Point de mâche, ni pommes de terre, ni betteraves, rien que des haricots. Il aurait voulu en ramener plus, au moins un quintal de petites pommes de terre et ça lui faisait de la peine. Il rentrait dîner et il savait que sa mère allait lui faire des réprimandes. Il ne voulait pas pleurer devant elle. Elle bougonneait tout le temps après lui. Pourtant il avait commencé à l’aube. Après avoir petit-déjeuné, il avait allumé le feu, nourri les vaches à l’étable, rempli l’auge des porcs.
Au village tout le monde le prenait pour un nigaud, un incapable avec son cartable sur le dos complètement fou, se hâtant en passant par les raccourcis.
C’était pourtant pas un garnement. La goutte au nez, le visage marqué par des tâches de rousseur. Paul était le dernier de la famille. Ses grands frères l’embêtaient, lui envoyaient toujours des moqueries, le mordaient parfois, l’apeurant avec la bête faramine (animal fantastique).
Ils étaient débrouillards, avaient des relations avec les filles des villages voisins, jouaient de l’argent à la belote, le gênaient tout le temps, et s’enivraient régulièrement dans les bals.

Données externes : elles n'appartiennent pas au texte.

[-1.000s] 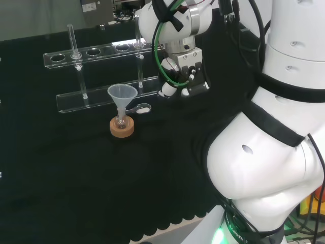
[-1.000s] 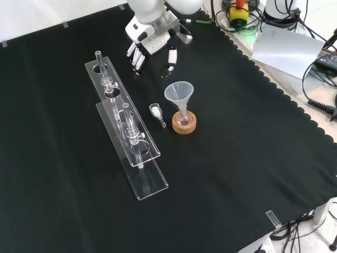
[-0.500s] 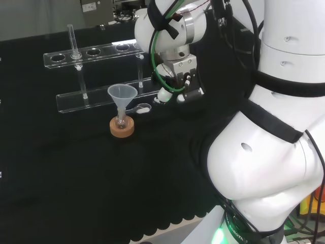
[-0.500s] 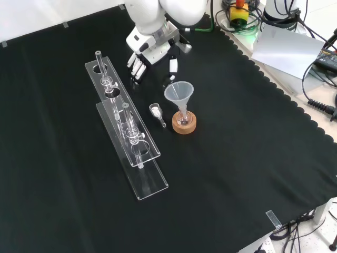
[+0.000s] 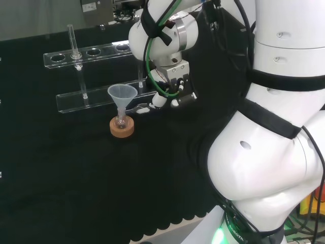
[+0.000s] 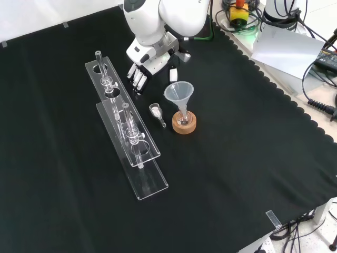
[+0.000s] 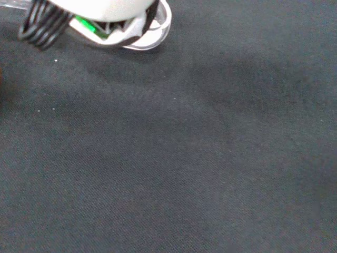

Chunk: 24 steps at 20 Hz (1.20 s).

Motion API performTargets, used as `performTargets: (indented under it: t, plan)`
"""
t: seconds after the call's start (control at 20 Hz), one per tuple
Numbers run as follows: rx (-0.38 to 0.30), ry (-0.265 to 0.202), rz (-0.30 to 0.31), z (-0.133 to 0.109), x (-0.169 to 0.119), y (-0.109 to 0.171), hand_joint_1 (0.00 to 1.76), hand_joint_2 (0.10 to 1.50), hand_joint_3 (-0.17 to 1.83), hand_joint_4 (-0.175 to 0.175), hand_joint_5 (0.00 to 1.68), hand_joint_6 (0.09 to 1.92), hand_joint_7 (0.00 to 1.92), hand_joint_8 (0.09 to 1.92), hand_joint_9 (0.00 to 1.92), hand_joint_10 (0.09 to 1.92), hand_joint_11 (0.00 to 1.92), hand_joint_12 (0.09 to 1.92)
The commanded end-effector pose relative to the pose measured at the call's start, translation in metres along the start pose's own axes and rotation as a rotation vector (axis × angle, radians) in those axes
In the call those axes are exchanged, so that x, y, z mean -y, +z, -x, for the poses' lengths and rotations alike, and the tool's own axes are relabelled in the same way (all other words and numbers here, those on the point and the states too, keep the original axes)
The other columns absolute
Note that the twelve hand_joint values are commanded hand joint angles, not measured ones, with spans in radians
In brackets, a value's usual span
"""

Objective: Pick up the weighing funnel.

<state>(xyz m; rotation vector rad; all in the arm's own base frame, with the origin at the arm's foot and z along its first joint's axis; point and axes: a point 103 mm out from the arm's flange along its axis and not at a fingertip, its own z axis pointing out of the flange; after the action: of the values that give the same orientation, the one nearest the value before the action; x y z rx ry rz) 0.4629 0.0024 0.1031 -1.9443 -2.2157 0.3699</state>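
Observation:
The weighing funnel [image 6: 156, 112] is a small clear scoop with white powder in it. It lies on the black cloth between the test tube rack and the big funnel, and is also seen in the head view [image 5: 142, 108]. The hand [image 6: 149, 59] hangs just beyond it in the front view, fingers [image 6: 138, 79] straight and pointing down at the cloth, the thumb [image 6: 173, 75] spread apart. In the head view the hand [image 5: 169, 96] is just right of the weighing funnel, and nothing is held. A clear curved rim [image 7: 159, 32] shows in the wrist view beside a white part of the hand [image 7: 100, 13].
The big funnel [image 6: 179, 93] stands in a small flask on a cork ring [image 6: 185, 124], close beside the weighing funnel. Two clear test tube racks [image 6: 126, 126] with several tubes run along the other side. The arm's white links [image 5: 274, 127] stand at the head view's right.
The hand has come down and moved toward the weighing funnel, leftward in the head view and lower in the front view. The weighing funnel and the big funnel have not moved.

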Motion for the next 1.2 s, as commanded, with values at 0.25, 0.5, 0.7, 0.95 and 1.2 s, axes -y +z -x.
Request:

Hier encore ils s’étaient saoulés et étaient en retard pour se lever du lit le matin. Lui, il travaillait tous les jours aux champs. Ce matin, il était passé par le petit cours d’eau pour aller plus vite. Mais tout à coup, coup il avait dégringolé sur le sable granitique, s’étaient fait mal à orteil et maintenant la blessure l’élançait.
Un peu plus et ses outils tombaient dans la mare ! C’était pas de la mauvaise qualité et ils lui étaient bien utiles. La serpette et la faux lui auraient manqué pour débroussailler la vigne et heureusement qu’il s’était habillé en vieux vêtements usagés !
En plus, cet après-midi, alors qu’il arrivait en haut du sommet, il y avait de grandes éclairs dans le ciel et la forte averse qui s’en était suivie l’avais tout trempé. Nulle part pour s’abriter. Il s’était alors accroupi en attendant la fin de l’orage.
Rentrant manger, il rêvait de gésiers de volailles accompagnés de pommes de terre à la poêle, de frittons de porc, de fromage mi vache-mi-chèvre, de beignets et d’un chausson au fruits chaud que la la bru savait si bien préparer.